Exercise — Would you please transcribe the data in full and exactly, excluding images?

[Excerpts from a dataset]

------

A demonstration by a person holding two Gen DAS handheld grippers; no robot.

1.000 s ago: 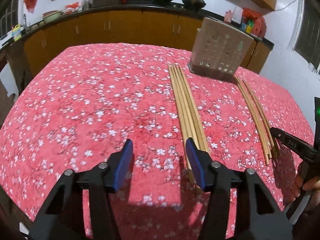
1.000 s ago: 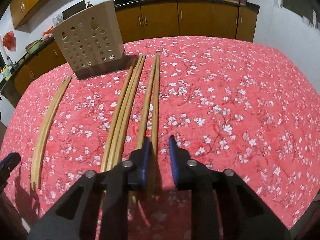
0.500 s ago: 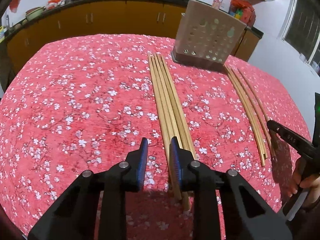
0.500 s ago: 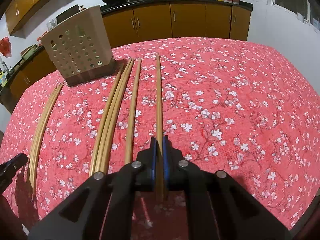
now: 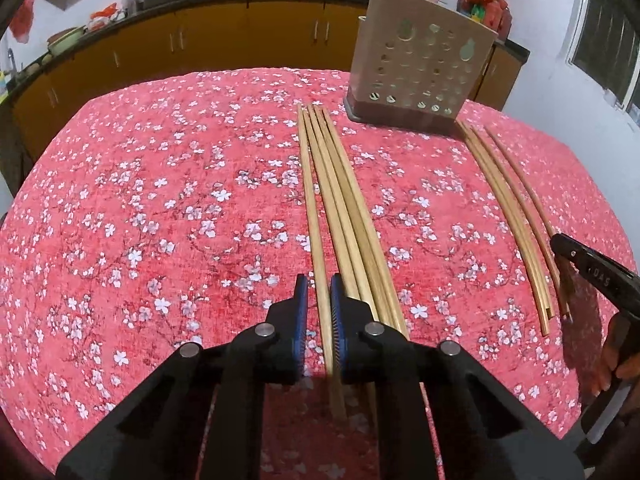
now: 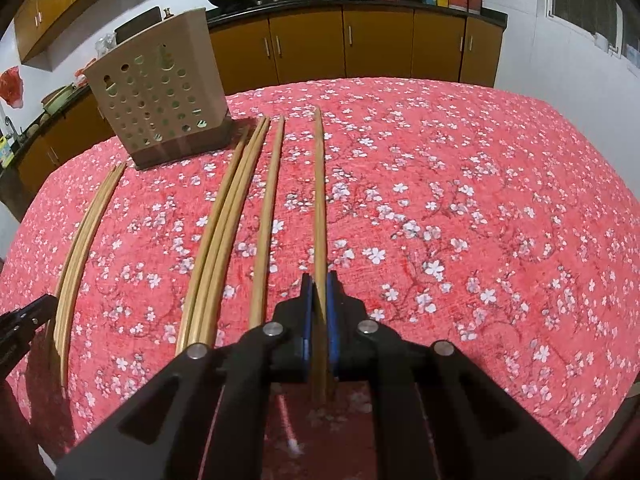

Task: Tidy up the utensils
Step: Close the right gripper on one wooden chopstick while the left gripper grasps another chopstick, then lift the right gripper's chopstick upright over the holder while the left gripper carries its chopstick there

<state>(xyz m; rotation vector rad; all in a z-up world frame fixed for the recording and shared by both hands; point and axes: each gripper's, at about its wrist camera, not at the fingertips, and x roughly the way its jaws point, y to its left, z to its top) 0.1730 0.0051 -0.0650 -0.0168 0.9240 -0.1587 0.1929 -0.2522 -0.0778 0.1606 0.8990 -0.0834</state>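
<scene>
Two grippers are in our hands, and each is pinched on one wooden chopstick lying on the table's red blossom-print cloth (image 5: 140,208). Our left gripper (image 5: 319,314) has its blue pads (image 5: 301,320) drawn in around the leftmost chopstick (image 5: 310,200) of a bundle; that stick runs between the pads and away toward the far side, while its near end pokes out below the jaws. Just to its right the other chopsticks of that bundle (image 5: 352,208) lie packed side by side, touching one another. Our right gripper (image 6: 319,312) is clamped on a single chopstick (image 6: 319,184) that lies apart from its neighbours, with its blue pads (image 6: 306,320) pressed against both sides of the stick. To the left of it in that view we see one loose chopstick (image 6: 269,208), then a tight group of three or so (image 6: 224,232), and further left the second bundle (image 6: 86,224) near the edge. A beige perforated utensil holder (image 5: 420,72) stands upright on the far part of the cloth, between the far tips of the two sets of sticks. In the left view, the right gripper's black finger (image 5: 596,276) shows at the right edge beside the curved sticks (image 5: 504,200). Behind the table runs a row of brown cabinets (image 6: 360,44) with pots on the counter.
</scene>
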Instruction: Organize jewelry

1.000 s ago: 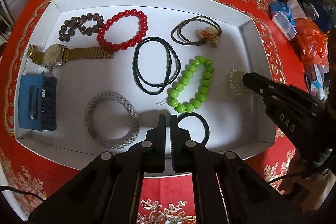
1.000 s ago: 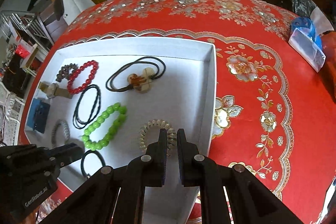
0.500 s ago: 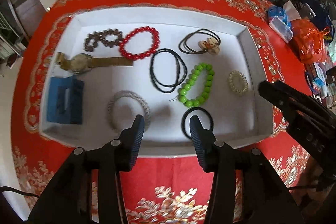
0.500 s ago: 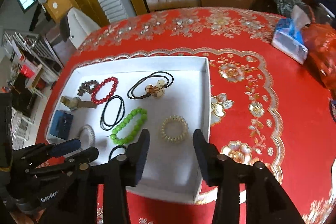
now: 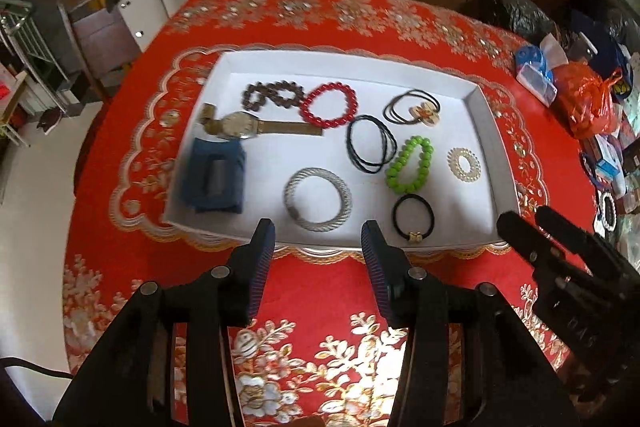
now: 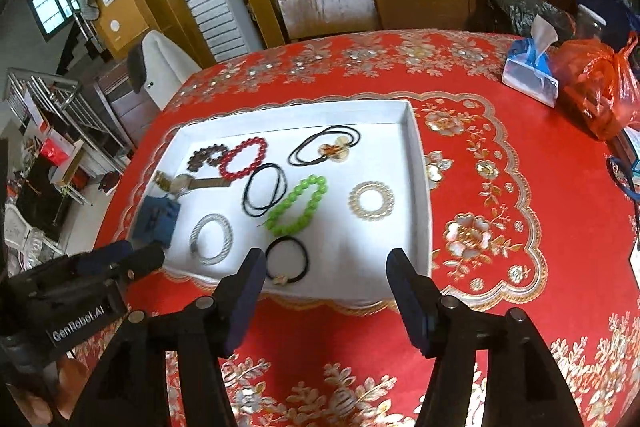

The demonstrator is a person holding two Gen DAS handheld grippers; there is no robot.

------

Solution for this task —
A demonstration by a person holding two Gen DAS handheld grippers; no robot.

1.000 s ago: 
1.000 s ago: 
0.500 s ago: 
0.500 s ago: 
now: 
now: 

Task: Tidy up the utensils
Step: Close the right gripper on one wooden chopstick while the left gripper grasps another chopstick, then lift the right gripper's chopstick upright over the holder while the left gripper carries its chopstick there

<state>(xyz m; rotation vector rad; all in a z-up world frame fixed for the recording and shared by both hands; point and axes: each gripper's, at about its wrist camera, not at the fingertips, and x roughly the way its jaws point, y to its left, z to its top) 0.1730 0.0051 -0.0650 -0.0168 0.9240 -0.1587 0.1929 -0.2522 -0.0778 0.1606 0.8990 -0.0834</state>
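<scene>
Two grippers are in our hands, and each is pinched on one wooden chopstick lying on the table's red blossom-print cloth (image 5: 140,208). Our left gripper (image 5: 319,314) has its blue pads (image 5: 301,320) drawn in around the leftmost chopstick (image 5: 310,200) of a bundle; that stick runs between the pads and away toward the far side, while its near end pokes out below the jaws. Just to its right the other chopsticks of that bundle (image 5: 352,208) lie packed side by side, touching one another. Our right gripper (image 6: 319,312) is clamped on a single chopstick (image 6: 319,184) that lies apart from its neighbours, with its blue pads (image 6: 306,320) pressed against both sides of the stick. To the left of it in that view we see one loose chopstick (image 6: 269,208), then a tight group of three or so (image 6: 224,232), and further left the second bundle (image 6: 86,224) near the edge. A beige perforated utensil holder (image 5: 420,72) stands upright on the far part of the cloth, between the far tips of the two sets of sticks. In the left view, the right gripper's black finger (image 5: 596,276) shows at the right edge beside the curved sticks (image 5: 504,200). Behind the table runs a row of brown cabinets (image 6: 360,44) with pots on the counter.
</scene>
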Instruction: Organize jewelry

1.000 s ago: 
1.000 s ago: 
0.500 s ago: 
0.500 s ago: 
now: 
now: 

The demonstrator is a person holding two Gen DAS handheld grippers; there is no robot.

There is no more output for this exercise.